SAS Mocked For Recommending 60% Proprietary Software, 40% Open Source

This week SAS wrote that open source technology "has its own, often unexpected costs," recommending organizations maintain a balance of 60% proprietary software to 40% open software. An anonymous reader quotes InfoWorld: How they arrived at this bizarre conclusion is hard to fathom, except that SAS sells more than $1 billion worth of proprietary software every year and presumably would like to continue, despite a clear trend toward open-source-powered analytics... In a Burtch Works survey of over 1,100 quant pros, 61.3% prefer open source R or Python to SAS, and only 38.6% opting for SAS, with that percentage growing for open source options every year.
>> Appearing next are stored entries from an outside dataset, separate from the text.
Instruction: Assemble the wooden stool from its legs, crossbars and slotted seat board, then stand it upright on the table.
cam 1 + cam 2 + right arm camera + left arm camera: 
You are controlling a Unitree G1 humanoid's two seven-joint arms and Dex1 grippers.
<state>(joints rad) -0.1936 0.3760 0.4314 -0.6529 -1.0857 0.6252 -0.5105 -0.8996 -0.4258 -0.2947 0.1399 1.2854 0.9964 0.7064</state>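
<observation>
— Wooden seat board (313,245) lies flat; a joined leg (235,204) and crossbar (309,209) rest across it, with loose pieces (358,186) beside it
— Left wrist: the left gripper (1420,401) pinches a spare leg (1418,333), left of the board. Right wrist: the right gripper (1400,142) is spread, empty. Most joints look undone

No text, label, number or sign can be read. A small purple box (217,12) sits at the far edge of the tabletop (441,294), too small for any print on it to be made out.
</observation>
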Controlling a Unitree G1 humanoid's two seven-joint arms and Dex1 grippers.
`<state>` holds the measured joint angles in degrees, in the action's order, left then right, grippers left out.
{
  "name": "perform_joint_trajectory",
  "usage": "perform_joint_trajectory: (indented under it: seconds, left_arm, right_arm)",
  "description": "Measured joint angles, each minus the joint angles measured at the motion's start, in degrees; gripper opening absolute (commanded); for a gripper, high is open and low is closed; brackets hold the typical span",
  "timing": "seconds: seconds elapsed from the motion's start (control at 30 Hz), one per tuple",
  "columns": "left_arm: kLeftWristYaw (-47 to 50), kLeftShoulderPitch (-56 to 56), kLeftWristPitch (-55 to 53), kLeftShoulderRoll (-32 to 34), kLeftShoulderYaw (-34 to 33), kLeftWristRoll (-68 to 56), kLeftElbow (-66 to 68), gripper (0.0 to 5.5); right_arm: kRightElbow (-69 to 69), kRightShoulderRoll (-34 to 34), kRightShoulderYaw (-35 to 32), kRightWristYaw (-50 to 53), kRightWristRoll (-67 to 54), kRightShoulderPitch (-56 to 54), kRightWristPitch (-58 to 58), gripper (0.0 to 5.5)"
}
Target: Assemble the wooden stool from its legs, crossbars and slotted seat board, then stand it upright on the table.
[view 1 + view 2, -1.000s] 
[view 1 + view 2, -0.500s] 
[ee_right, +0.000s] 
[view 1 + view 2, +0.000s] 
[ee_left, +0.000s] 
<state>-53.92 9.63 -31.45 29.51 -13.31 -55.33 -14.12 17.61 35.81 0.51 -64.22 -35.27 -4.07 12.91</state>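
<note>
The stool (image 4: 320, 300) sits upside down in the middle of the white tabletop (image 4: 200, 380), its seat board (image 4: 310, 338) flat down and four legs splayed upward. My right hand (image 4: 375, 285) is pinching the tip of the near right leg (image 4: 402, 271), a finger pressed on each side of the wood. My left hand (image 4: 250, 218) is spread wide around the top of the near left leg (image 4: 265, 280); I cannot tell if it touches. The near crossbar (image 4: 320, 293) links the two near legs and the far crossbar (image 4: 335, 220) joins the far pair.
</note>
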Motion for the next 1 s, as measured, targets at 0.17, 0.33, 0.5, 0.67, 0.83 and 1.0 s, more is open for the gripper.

Worse for SAS, a variety of open source data infrastructure and analytics tools threaten to encroach on its bastions in data management, business intelligence, and analytics... Nearly all innovation in data infrastructure is happening in open source, not proprietary software. That's a tide SAS can try to fight with white papers, but it would do better to join by embracing open source in its product suite. "In the paper, SAS correctly argues that open source versus proprietary software is not an either/or decision..." writes InfoWorld, but they note that the report also "put the percentage of open source adopters at a mere 25%, which is pathetically wrong." The article suggests a hope that the report "is the product of a rogue field marketing team, and not the company's official position." Adobe's vice president of mobile commented on Twitter, "I just wonder who in their marketing dept thought this was a good idea."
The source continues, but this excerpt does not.